▶ **Exercise details**: Copy out every line of the data that has the word "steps" somewhere in it.

★ ★ ★

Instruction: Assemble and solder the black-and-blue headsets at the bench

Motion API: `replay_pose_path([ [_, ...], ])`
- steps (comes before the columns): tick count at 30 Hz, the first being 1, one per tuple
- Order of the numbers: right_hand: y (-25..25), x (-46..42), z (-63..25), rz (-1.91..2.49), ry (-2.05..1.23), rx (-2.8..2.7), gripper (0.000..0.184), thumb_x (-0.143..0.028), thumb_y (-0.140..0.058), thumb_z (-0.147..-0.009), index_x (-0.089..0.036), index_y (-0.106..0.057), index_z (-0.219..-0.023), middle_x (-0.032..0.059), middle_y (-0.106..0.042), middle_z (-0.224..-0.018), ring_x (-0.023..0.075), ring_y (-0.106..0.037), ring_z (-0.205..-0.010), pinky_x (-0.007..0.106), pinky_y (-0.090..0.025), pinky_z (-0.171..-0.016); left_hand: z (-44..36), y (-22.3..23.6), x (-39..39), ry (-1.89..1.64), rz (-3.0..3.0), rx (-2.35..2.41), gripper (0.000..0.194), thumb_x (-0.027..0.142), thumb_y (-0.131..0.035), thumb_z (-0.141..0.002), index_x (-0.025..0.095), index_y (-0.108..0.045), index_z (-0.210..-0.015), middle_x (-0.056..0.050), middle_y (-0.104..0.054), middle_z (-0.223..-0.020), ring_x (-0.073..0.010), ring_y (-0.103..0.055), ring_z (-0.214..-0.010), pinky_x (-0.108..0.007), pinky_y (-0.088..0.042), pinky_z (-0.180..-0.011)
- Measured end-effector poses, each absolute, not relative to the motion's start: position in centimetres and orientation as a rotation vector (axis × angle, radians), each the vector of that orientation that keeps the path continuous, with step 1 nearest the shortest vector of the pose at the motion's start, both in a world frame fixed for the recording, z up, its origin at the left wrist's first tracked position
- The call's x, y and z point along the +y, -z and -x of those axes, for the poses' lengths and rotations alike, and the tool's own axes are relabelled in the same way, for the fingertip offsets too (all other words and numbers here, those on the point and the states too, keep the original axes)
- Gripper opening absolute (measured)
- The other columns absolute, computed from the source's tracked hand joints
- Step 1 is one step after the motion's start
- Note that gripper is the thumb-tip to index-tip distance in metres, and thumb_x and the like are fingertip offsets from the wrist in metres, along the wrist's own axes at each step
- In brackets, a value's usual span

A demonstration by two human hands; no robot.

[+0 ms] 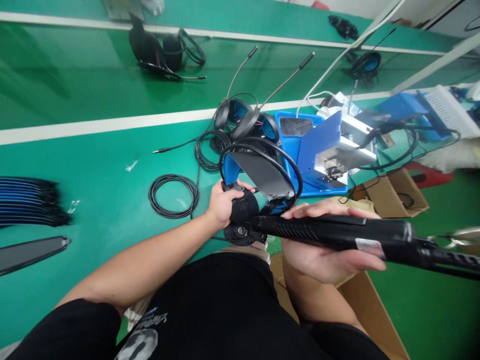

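- Black printed shirt [210, 312]: the person's torso, lowest in view, with a dark sleeve at each lower corner.
- Black over-ear headset [258, 145]: held in front of the torso at the bench edge. Thin looped headband over a flat grey pad [260, 172]; round earcup [243, 207] with perforated face, round dark base below it.
- Left hand [225, 205]: fingers clamped on the headset at the earcup.
- Right hand [322, 245]: fingers closed around a black handheld power tool [330, 230], its front end just beside the earcup. White label [369, 247] near the rear; rear runs off the right edge.
- Green bench [112, 125] with white stripe, carrying:
  - coiled black cable [173, 197] just left of the hands;
  - stacked blue-and-black strips [30, 200] at far left;
  - second headset with boom microphones [240, 117] behind the first;
  - blue jig with metal block [315, 180] beside it.
- Cardboard box [393, 195] right of the jig, blurred.
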State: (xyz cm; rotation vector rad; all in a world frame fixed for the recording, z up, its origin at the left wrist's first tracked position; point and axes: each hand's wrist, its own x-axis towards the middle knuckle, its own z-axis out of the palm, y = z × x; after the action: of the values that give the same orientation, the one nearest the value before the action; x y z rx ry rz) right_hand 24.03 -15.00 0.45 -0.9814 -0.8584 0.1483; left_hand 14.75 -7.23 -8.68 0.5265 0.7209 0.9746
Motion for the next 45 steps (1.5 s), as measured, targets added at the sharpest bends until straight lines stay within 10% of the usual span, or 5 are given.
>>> replay_pose_path([
  [41, -2.7, -16.4, -27.8, 0.97, -0.336, -0.931, 0.053, -0.073, -0.044, -0.095, -0.025, -0.063, -0.107, -0.0026, -0.057, -0.066, 0.016, -0.051, -0.049, 0.029, -0.045, -0.04, -13.8, 8.0, -7.1, -0.908, -0.523, 0.805, 0.022, 0.016, -0.071, -0.061, 0.019, -0.065, -0.082, -0.005, -0.079, -0.086, -0.0249, -0.073, -0.083, -0.04, -0.057, -0.086],
  [45, -3.9, -14.8, -36.3, 0.956, 0.151, -0.674, 0.045, -0.065, -0.035, -0.097, -0.025, -0.053, -0.106, -0.0015, -0.052, -0.073, 0.0142, -0.049, -0.05, 0.026, -0.039, -0.039, -13.6, 7.6, -7.2, -0.815, -0.617, 0.81, 0.016, 0.021, -0.071, -0.064, 0.016, -0.07, -0.079, -0.009, -0.08, -0.087, -0.0277, -0.074, -0.081, -0.042, -0.059, -0.082],
])
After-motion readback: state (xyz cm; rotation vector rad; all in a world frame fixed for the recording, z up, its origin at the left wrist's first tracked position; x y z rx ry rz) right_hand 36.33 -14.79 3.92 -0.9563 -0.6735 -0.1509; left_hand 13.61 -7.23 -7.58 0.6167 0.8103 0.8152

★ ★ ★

▶ **Response to this exercise**:
- steps (comes before the columns): tick count at 30 Hz, the first being 1, one per tuple
Motion for the next 45 steps (1.5 s), as measured, targets added at the sharpest bends until straight lines stay within 10% of the usual span, or 5 are given.

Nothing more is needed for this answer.